[WHAT THIS TASK INVOLVES]
Transcribe all of the data exactly, leaving nothing out.

[INPUT DATA]
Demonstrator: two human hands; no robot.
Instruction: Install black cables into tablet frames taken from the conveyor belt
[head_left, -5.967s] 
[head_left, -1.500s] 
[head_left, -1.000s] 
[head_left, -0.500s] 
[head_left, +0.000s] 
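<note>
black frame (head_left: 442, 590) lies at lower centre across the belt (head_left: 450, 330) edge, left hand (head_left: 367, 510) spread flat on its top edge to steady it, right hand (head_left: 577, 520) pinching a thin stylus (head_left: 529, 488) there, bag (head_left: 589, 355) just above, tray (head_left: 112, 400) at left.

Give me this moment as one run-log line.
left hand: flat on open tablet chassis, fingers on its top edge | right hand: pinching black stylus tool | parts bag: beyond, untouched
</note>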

[REPLY TO THE TASK]
Demonstrator: two human hands; no robot.
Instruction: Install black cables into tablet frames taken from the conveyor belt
[head_left, -5.967s] 
[head_left, -1.500s] 
[head_left, -1.000s] 
[head_left, -0.500s] 
[head_left, +0.000s] 
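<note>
black frame (head_left: 442, 590) lies at lower centre across the belt (head_left: 450, 330) edge, left hand (head_left: 367, 510) spread flat on its top edge to steady it, right hand (head_left: 577, 520) pinching a thin stylus (head_left: 529, 488) there, bag (head_left: 589, 355) just above, tray (head_left: 112, 400) at left.

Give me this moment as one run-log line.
left hand: flat on open tablet chassis, fingers on its top edge | right hand: pinching black stylus tool | parts bag: beyond, untouched
</note>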

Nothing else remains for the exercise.